Она не то, чтоб танцевала, а просто не прекращала двигаться – немножко переступала на каблуках, чётко, как маятник, покачивала головой, влево-вправо, влево-вправо, чуть заметно рука с тонким голым запястьем отбивала по воздуху ритм, потом плечиком вверх-вниз, шаг назад, шаг вперёд и опять стоит напротив меня, как мина с часовым механизмом, которой не терпится взорваться.
Она что-то сказала мне, но сквозь «Голубую луну» ничего разобрать было нельзя.
Я кивнул, как будто расслышал, и всё смотрел на неё, как рука отбивает ритм, как переступают каблуки, и её рот улыбается…
Она, наверное, немного издевалась над своими друзьями – Гланька давно дружила с натуральной, патентованной братвой.
«Вот смотрите, — говорил браткам весь её вид, — смотрите, как балуюсь с ним — а вы, хоть и ненавидите полицейскую сволочь, всё равно к нам не подойдёте и не заберёте меня за столик от этого бродяги в камуфляже».
Её как мягкой волной, привлекло ко мне совсем близко, и, прикоснувшись своей щекой к моей щеке, она громко спросила меня:
— Ты что тут делаешь?
Волна уже пошла обратно, забирая её, не прекращающую танца, и я успел сказать:
— На тебя смотрю.
Она тоже кивнула, словно услышала, хотя, кажется, не услышала – и ещё немного станцевала для меня, а потом на танцполе так заметался свет, что она пропала – как будто ушла под воду.
Можно было бы пойти вслед, хотя бы по пояс забрести – но такие, как она, пираньи, не то, чтоб рвут на волокна чресла наивным пловцам – это ещё ладно, - они перекусывают какую-то непонятную жилу, без которой сразу не хочется жить, хотя некоторое время совсем не чувствуешь боли.
Я поспешил на улицу.
Грех тем временем пробрался в располагавшуюся над танцзалом кабину ди-джея, и, завладев его микрофоном, объявил:
— Ди-джей имеет честь поздравить всех однополых товарищей, собравшихся в «Джоги» во имя женского праздника.
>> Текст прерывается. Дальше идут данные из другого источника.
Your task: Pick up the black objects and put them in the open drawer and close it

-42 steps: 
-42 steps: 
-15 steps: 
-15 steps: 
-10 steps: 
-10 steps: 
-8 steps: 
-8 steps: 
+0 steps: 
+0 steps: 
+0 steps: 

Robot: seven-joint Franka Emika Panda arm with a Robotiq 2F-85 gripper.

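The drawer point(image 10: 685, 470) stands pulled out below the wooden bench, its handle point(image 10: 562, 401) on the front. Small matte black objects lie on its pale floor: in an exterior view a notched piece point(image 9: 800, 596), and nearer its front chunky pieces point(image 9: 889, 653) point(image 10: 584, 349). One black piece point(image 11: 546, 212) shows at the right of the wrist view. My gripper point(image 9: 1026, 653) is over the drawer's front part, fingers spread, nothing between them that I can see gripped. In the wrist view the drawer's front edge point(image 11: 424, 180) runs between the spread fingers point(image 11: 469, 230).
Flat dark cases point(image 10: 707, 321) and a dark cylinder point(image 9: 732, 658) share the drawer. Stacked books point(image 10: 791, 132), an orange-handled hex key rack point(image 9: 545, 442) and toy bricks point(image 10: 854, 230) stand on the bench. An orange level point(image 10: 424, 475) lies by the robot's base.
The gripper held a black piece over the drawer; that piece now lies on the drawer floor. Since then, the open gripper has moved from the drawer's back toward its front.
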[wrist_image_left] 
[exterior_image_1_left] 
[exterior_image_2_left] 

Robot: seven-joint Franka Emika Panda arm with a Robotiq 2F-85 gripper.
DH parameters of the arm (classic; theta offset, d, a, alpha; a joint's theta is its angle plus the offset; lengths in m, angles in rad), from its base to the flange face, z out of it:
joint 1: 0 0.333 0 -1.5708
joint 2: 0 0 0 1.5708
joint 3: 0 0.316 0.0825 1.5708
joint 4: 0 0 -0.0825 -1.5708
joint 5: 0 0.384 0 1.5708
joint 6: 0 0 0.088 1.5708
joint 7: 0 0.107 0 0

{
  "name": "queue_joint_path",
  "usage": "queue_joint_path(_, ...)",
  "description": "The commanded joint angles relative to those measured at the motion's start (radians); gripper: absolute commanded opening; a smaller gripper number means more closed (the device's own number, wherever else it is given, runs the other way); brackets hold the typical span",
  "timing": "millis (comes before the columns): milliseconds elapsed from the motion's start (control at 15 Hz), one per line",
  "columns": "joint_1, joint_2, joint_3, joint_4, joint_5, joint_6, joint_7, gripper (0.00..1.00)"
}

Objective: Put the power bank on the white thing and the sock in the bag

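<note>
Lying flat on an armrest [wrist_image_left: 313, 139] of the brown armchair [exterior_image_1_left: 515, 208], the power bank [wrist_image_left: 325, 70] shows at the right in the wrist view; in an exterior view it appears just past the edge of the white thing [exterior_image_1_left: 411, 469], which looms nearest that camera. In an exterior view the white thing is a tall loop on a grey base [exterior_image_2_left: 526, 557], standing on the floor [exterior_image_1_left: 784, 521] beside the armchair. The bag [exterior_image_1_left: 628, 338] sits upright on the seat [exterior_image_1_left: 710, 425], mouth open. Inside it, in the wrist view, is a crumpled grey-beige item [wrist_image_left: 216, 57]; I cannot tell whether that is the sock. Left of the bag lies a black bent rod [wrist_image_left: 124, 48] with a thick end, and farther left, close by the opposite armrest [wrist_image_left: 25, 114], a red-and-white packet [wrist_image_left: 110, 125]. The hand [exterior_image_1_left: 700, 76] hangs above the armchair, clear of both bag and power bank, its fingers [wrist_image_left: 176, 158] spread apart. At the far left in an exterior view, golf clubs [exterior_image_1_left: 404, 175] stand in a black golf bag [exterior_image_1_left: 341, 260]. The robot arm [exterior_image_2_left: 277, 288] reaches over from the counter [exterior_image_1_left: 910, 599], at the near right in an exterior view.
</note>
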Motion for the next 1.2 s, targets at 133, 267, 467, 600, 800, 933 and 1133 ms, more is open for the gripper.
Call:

В подарок мы предлагаем уважаемой братве трижды прослушать композицию «Голубая луна». Братва, не стреляйте друг в друга! Любите друг друга! Ласкайте друг друга! И к чёрту этих баб! Раз в году нормальный пацан имеет право побыть самим собой! Северный район приглашает буцевскую бригаду на танец!
Опять, но в два раза громче, безбожно хрипя, заиграла эта самая «Голубая луна». Кобла за столиками, слыша неожиданно и насмерть оборзевшего ди-джея, озирались по сторонам.
Я очень наглядно представил, как тот самый очкарик, которого мы видели с утра, пытается успеть удавиться до того, как за ним придут из зала.
— Красиво я придумал! — хохотнул Грех на улице, улыбаясь во всё грешное лицо.
Севрайон — это была одна преступная бригада в нашем в городе, а буцевская — другая.
С улицы я услышал, как после первого куплета «Голубая луна» оборвалась, и зазвучала мрачная композиция про централ. Всё равно будет тебе, ди-джей, медленная смерть, ничего ты уже не поправишь.
— Кто это с тобой там был? — лукаво спросил Грех, забравшись в патрульную машину, — Вся такая а-яй и о-ёй? Я думал, сейчас ты бросишься вприсядку вокруг неё.
— Жена, — снова соврал я.
— Ага, — сказал Грех. Он естественно был в курсе, что у меня нет никакой жены.